Et pour s’y rendre et déposer vos gravats, si vous êtes professionnel, vous devez compter 82 euros par tonne déchargée pour les déchets non dangereux, et 104 euros par tonne pour ceux toxiques (tarifs Écopole). Très peu de déchetteries municipales vous permettent de le faire. Et les rares qui l’autorisent restreignent le cubage par jour.
Face à ces prix et cet encadrement, certaines entreprises préfèrent d’autres solutions complètement illégales. En 2016, un véritable réseau avait été démantelé: “deux couples proposaient aux entrepreneurs de payer ‘la course’ 70 euros seulement et dénichaient des lieux, à l’abri des regards, pour enfouir en toute discrétion les gravats”, raconte Le Parisien dans un article de juin 2016.
Contactée par Le HuffPost, l’Agence de l’environnement et de la maîtrise de l’énergie de la Provence-Côte d’Azur (ADEME), n’a pas encore répondu à nos questions.

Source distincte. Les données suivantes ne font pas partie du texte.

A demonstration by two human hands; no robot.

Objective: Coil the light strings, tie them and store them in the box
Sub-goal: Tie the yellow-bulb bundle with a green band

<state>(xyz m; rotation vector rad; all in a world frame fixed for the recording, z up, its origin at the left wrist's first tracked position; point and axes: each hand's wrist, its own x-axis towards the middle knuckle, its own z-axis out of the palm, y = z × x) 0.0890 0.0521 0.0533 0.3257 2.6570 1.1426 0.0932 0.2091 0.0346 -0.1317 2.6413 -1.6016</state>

Mais en attendant, comme un aveu du problème, notre interlocutrice au téléphone n’a pu retenir ce constat: “Le déchet, quel qu’il soit, c’est toujours polémique”...
Le trafic est courant dans la région, et les chantiers en essor constant ne cessent de le raviver. En 2016, une correspondante du Parisien à Draguignan n’hésitait pas à titrer ainsi un reportage: “Le Var, défiguré par le trafic”. “Dès qu’on s’éloigne du bord de mer, on trouve partout des zones couvertes de gravats abandonnés qui forment de petites collines. On le constate en survolant le département en hélicoptère”, témoigne cette même année un bénévole d’une association de préservation de l’environnement.
En mars 2018, les viticulteurs de Bandol étaient sortis de leur réserve pour manifester contre la présence d’une décharge illégale au milieu de leurs vignes. Au milieu des ceps, des collines de gravats et de déchets issus du bâtiment et des travaux publics. Les découvertes de la sorte sont fréquentes dans les vignobles de la région, à tel point que certains craignent pour leur appellation.
Un peu plus tôt en janvier, c’est tout simplement une digue qui avait été découverte par le maire de Saint-Laurent-du-Var: 140 mètres de long, dix de large et cinq de haut de gravats et de terre de chantiers entassés. Sur le moment, le maire a cru à un mouvement de terrain, avant de découvrir la file de camions qui déversaient leur chargement. L’histoire, complexe pour la municipalité, réunissait une entreprise privée, un terrain municipal, un particulier d’une casse-auto qui avait donné son autorisation et un entrepreneur. À l’époque, le maire de Saint-Laurent-du-Var s’était dit “extrêmement” choqué qu’on prenne sa ville pour une décharge.
Le même sentiment devait probablement animer Jean-Mathieu Michel, l’emblématique maire de Signes, lorsqu’il a arrêté sa voiture pour faire la leçon à cette camionnette d’ouvriers. Dans une lettre de condoléances publiée ce mardi, Emmanuel Macron a tenu à saluer “le dévouement inlassable de cet élu [...] dont le dernier geste traduisait le souci de son territoire et son implication à y faire respecter la loi pour le bien de tous”.